--- Task input ---

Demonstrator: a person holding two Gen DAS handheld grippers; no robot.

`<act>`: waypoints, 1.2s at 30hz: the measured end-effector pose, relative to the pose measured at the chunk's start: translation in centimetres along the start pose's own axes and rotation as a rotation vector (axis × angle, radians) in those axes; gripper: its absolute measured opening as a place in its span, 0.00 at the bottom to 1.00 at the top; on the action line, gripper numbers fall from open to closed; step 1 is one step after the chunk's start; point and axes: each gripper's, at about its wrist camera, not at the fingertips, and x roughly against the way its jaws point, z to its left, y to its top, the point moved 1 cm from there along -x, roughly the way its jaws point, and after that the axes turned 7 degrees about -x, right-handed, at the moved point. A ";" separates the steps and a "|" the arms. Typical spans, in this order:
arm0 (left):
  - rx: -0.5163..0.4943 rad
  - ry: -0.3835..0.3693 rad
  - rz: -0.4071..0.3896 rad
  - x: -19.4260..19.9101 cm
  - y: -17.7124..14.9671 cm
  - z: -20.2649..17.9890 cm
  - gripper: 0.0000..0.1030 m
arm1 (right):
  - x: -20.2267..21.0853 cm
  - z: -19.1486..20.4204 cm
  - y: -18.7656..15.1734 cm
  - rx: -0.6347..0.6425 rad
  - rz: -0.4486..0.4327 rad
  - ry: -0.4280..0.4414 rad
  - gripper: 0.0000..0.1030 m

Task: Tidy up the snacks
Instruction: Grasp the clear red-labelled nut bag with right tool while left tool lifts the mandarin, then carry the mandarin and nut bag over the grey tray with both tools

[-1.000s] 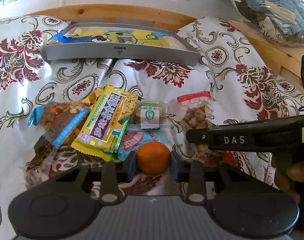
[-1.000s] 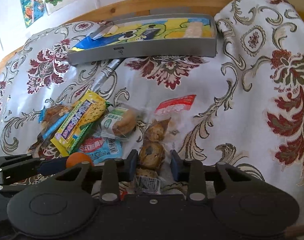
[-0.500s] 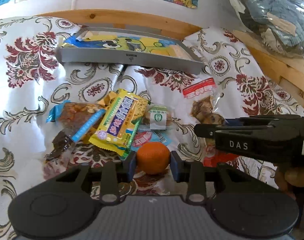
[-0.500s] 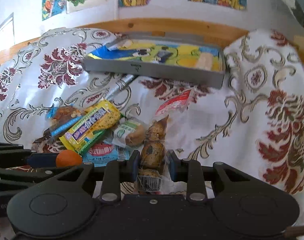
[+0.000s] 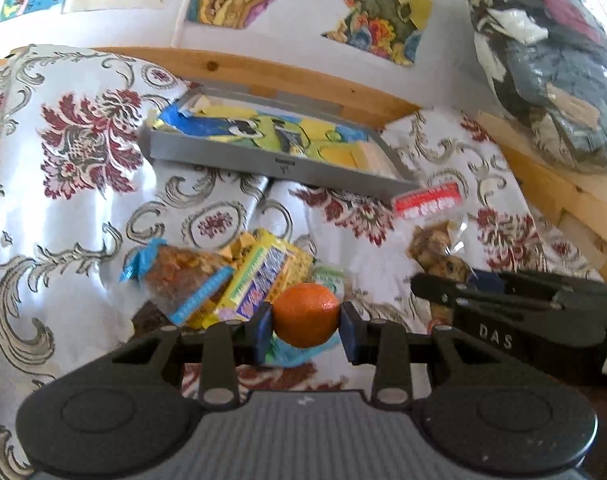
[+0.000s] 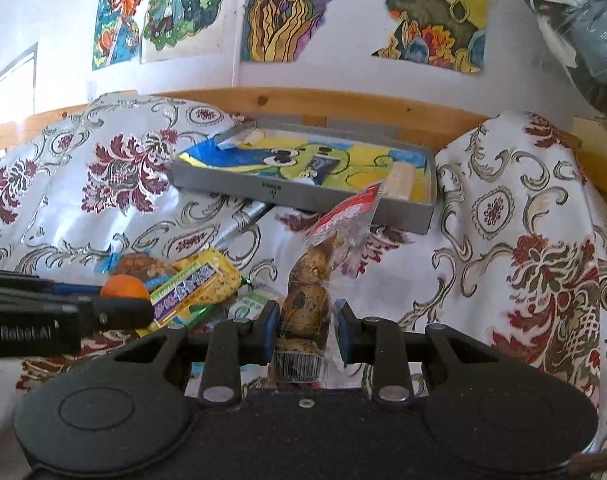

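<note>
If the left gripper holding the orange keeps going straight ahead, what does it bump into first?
Probably the yellow snack bar and the small green-labelled packet just beyond the orange; the grey tray lies farther on. Depth is hard to judge.

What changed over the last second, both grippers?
Both lifted: the left gripper raised the orange off the cloth, the right gripper raised the clear snack bag toward the grey tray. Both grips were already shut. The snack pile and tray stayed put.

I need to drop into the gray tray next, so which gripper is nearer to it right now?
Roughly level; I cannot tell. The left gripper, shut on the orange, faces the gray tray near its middle; the right gripper, holding the clear bag, faces its right end.
</note>
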 end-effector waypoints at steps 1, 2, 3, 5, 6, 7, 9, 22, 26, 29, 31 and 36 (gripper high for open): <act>0.008 0.005 -0.008 0.1 0.3 0.2 0.37 | 0.1 0.0 0.1 0.002 -0.008 -0.001 0.30; 0.017 0.011 -0.016 0.1 0.6 0.3 0.37 | 0.1 0.0 0.2 0.006 -0.017 0.000 0.30; 0.024 0.016 -0.023 0.1 0.8 0.5 0.37 | 0.1 0.1 0.3 0.010 -0.027 0.002 0.30; 0.035 0.030 -0.037 0.2 1.5 0.9 0.37 | 0.2 0.1 0.6 0.013 -0.045 0.005 0.30; 0.042 0.037 -0.046 0.2 1.9 1.1 0.37 | 0.2 0.1 0.7 0.014 -0.052 0.008 0.30; 0.048 0.045 -0.054 0.2 2.4 1.3 0.37 | 0.2 0.1 0.9 0.013 -0.059 0.011 0.30; 0.061 0.062 -0.066 0.0 3.3 1.7 0.37 | 0.2 0.1 1.1 0.013 -0.070 0.016 0.30; 0.037 0.137 -0.104 -3.9 10.7 2.6 0.37 | -3.5 -0.9 6.0 -0.044 -0.262 0.079 0.30; 0.012 0.157 -0.119 -5.8 13.5 2.3 0.37 | -5.5 -1.8 8.2 -0.058 -0.349 0.094 0.30; 0.029 0.174 -0.114 -7.8 15.4 2.5 0.37 | -7.5 -3.0 9.7 -0.056 -0.394 0.093 0.30; 0.036 0.190 -0.113 -9.4 16.7 2.6 0.37 | -8.9 -3.9 10.5 -0.055 -0.411 0.086 0.30; 0.019 0.232 -0.123 -13.0 18.5 2.8 0.37 | -12.5 -6.5 11.9 -0.079 -0.415 0.062 0.30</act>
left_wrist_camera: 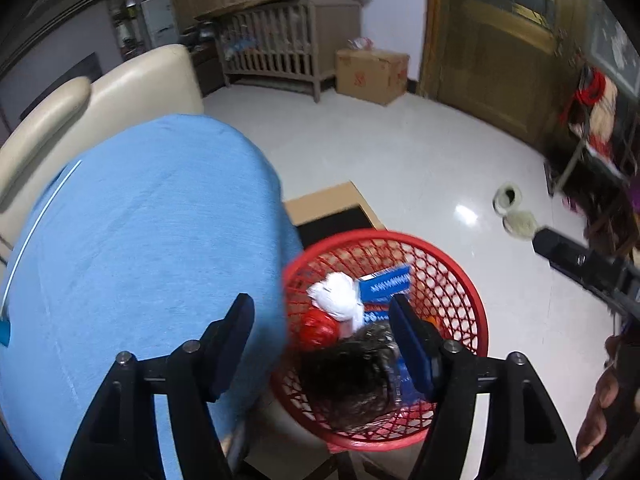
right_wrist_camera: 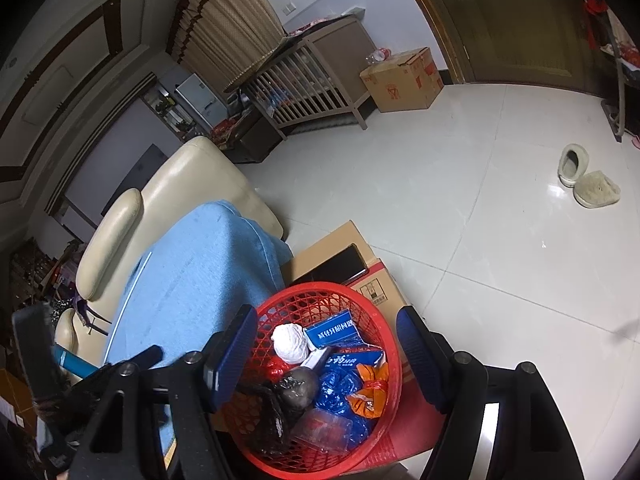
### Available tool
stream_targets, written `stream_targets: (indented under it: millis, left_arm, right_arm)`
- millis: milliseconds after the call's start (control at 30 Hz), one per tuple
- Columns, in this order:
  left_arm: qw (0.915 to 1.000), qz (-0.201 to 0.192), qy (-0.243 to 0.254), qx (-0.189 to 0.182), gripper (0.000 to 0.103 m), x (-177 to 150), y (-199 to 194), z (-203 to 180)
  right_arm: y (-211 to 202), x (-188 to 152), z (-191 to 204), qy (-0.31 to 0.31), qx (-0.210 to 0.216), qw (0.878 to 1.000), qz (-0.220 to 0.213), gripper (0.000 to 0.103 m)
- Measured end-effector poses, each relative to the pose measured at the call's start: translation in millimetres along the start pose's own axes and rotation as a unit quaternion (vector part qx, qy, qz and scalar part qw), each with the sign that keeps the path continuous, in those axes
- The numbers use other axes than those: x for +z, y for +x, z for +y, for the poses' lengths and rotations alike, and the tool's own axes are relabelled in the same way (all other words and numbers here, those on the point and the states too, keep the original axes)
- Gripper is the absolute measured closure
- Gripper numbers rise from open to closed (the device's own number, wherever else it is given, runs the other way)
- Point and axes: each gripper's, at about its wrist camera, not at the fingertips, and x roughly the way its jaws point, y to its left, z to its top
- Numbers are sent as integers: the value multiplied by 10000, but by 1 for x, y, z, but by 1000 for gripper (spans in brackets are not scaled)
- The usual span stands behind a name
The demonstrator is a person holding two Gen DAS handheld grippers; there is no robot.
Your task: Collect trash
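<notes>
A red mesh basket [left_wrist_camera: 464,292] [right_wrist_camera: 384,344] stands beside the blue-covered seat and holds trash: a white crumpled wad [left_wrist_camera: 336,296] [right_wrist_camera: 290,342], a blue box [left_wrist_camera: 386,282] [right_wrist_camera: 332,330], a black plastic bag [left_wrist_camera: 352,376] [right_wrist_camera: 280,400], blue wrappers [right_wrist_camera: 340,392] and an orange wrapper [right_wrist_camera: 370,394]. My left gripper [left_wrist_camera: 322,340] is open and empty, hovering over the basket's left side. My right gripper [right_wrist_camera: 326,354] is open and empty, straddling the basket from above.
A blue cloth [left_wrist_camera: 140,240] [right_wrist_camera: 192,276] covers a cream sofa [left_wrist_camera: 132,84] [right_wrist_camera: 192,176]. The basket rests on a cardboard box [right_wrist_camera: 352,252] with a dark phone-like slab [right_wrist_camera: 340,262]. Two slippers [right_wrist_camera: 584,176] lie on the white tile floor. A crib [right_wrist_camera: 308,76] and carton [right_wrist_camera: 404,80] stand by the far wall.
</notes>
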Motion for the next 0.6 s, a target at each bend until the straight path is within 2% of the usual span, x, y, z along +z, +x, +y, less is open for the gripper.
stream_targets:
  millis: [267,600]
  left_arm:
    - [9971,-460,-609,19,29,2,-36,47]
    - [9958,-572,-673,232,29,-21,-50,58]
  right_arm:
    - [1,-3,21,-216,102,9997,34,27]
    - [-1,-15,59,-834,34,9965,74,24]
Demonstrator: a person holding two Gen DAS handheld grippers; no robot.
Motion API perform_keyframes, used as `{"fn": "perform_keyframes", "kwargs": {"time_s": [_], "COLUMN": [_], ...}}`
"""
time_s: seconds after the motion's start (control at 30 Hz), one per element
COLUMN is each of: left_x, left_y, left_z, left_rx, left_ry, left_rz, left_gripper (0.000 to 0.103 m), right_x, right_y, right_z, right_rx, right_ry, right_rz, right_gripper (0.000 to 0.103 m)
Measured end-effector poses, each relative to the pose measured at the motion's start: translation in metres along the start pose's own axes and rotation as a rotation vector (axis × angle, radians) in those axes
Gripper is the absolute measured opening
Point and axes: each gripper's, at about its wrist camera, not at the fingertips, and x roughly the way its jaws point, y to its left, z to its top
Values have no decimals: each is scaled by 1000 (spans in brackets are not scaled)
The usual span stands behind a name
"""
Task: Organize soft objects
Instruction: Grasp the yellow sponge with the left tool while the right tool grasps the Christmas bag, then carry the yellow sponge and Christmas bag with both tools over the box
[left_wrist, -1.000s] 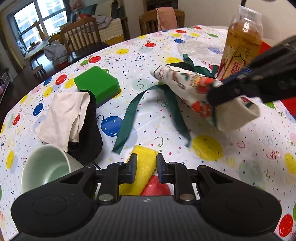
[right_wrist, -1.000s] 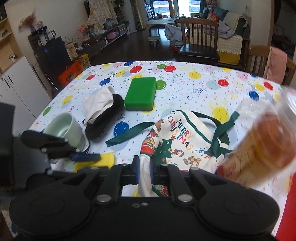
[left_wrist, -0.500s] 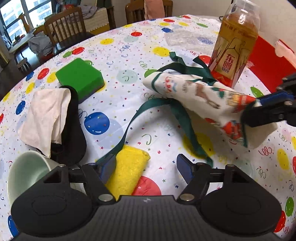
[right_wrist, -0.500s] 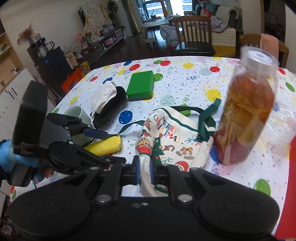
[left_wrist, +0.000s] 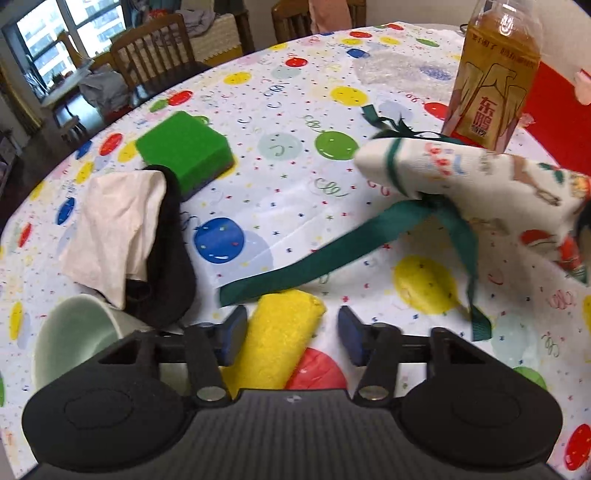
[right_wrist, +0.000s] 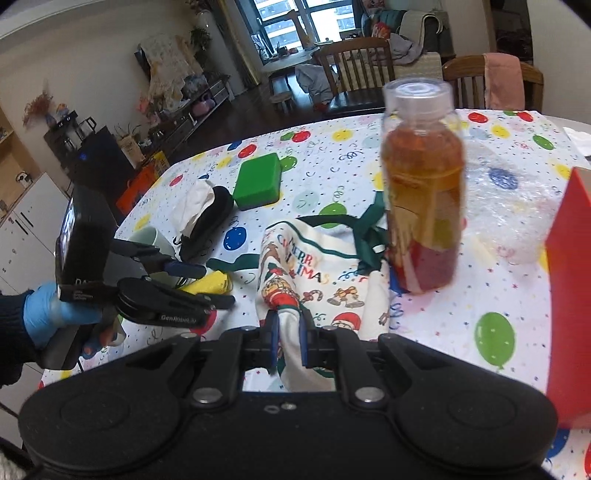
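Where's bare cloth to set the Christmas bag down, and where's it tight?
Free: the patch between the green sponge, the Christmas bag and its ribbon; also the far cloth beyond the sponge. Tight: near the left tongs, where yellow cloth, black pouch and mug crowd together.

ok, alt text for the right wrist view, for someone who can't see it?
The right gripper is shut on a Christmas-print cloth with green ribbons, on a balloon-patterned tablecloth. A bottle of amber drink stands just behind it. At left, a blue-gloved hand holds the left gripper over a yellow cloth.
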Motion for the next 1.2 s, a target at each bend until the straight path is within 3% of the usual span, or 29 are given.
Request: {"fn": "perform_keyframes", "kwargs": {"time_s": [0.3,0.53,0.87,1.2], "left_x": [-8,-25,-49,-71], "left_y": [-16,-12,-16,-47], "left_z": [-10,-21,-48,-56], "left_rx": [80,-92,-389,-476], "left_ry": [-30,-27,-29,-48], "left_rz": [89,23,-87,-98], "left_gripper": [31,29,19,14], "right_x": [-14,-48,-109,-164], "right_y": [1,-3,-23,-68], "right_z": [-5,-3,5,18], "right_rx": [-1,8,37,68], "right_ry": [-31,-80,-147,-204], "right_rz": [14,44,119,141], "right_gripper": [10,9,7,7]}}
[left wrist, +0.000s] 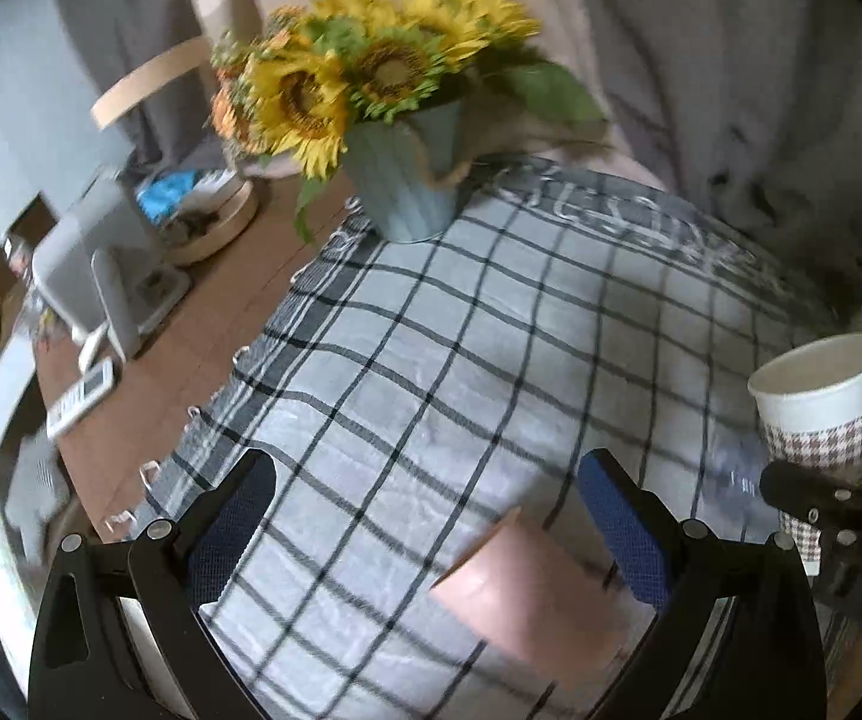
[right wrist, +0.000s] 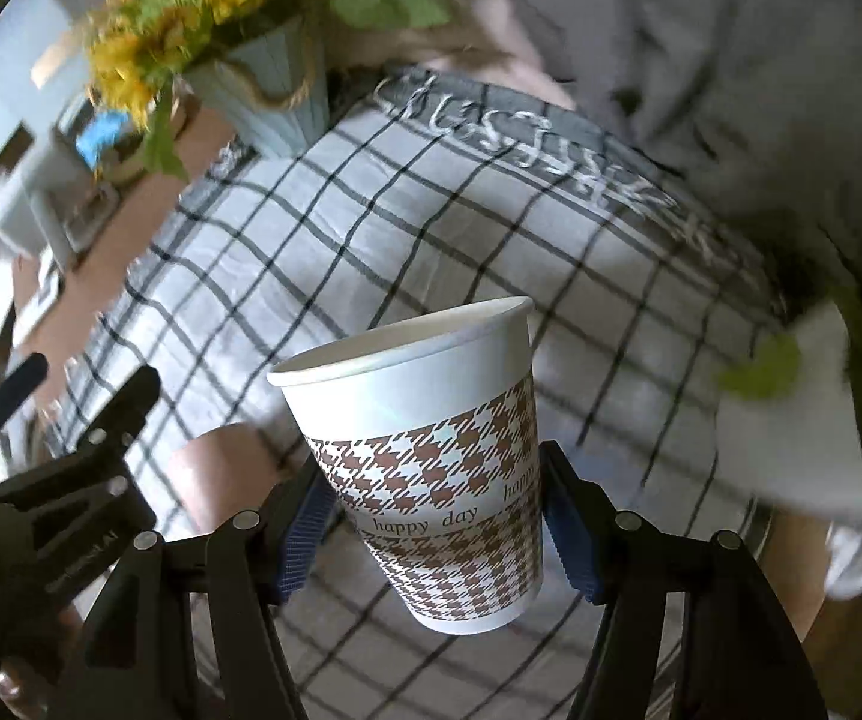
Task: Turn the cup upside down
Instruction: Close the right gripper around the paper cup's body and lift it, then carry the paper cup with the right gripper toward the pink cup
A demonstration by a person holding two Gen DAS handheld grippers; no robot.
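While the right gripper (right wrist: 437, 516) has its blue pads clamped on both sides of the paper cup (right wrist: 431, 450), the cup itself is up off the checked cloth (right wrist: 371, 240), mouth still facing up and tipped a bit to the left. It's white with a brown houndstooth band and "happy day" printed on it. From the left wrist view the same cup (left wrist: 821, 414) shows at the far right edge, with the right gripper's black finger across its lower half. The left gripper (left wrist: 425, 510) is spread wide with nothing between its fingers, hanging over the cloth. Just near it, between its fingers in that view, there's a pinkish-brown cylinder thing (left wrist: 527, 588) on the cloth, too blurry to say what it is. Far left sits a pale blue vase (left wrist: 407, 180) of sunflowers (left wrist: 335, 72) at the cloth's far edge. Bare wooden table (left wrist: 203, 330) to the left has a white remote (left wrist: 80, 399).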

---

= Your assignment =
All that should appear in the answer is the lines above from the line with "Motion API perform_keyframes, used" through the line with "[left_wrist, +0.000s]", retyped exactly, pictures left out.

= Task output =
Motion API perform_keyframes, used as `{"fn": "perform_keyframes", "kwargs": {"time_s": [_], "COLUMN": [_], ...}}`
"""
time_s: seconds after the motion's start (control at 30 Hz), one per element
COLUMN is each of: left_x, left_y, left_z, left_rx, left_ry, left_rz, left_gripper (0.000 to 0.103 m), right_x, right_y, right_z, right_rx, right_ry, right_rz, right_gripper (0.000 to 0.103 m)
Measured end-effector poses, each relative to the pose measured at the motion's start: translation in metres along the start pose's own axes and rotation as a rotation vector (axis × angle, radians) in those axes
Gripper is the absolute measured opening
Point and axes: each gripper's, at about its wrist camera, not at the fingertips, and x roughly the way its jaws point, y to its left, z to its top
Values have no decimals: each is scaled by 1000 (spans in brackets are not scaled)
The usual span stands behind a name
"""
Task: Organize soft objects
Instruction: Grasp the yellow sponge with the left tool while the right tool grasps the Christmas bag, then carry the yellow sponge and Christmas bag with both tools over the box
[left_wrist, -1.000s] 
[right_wrist, -1.000s] 
[left_wrist, -0.500s] 
[right_wrist, -0.500s] 
[left_wrist, +0.000s] 

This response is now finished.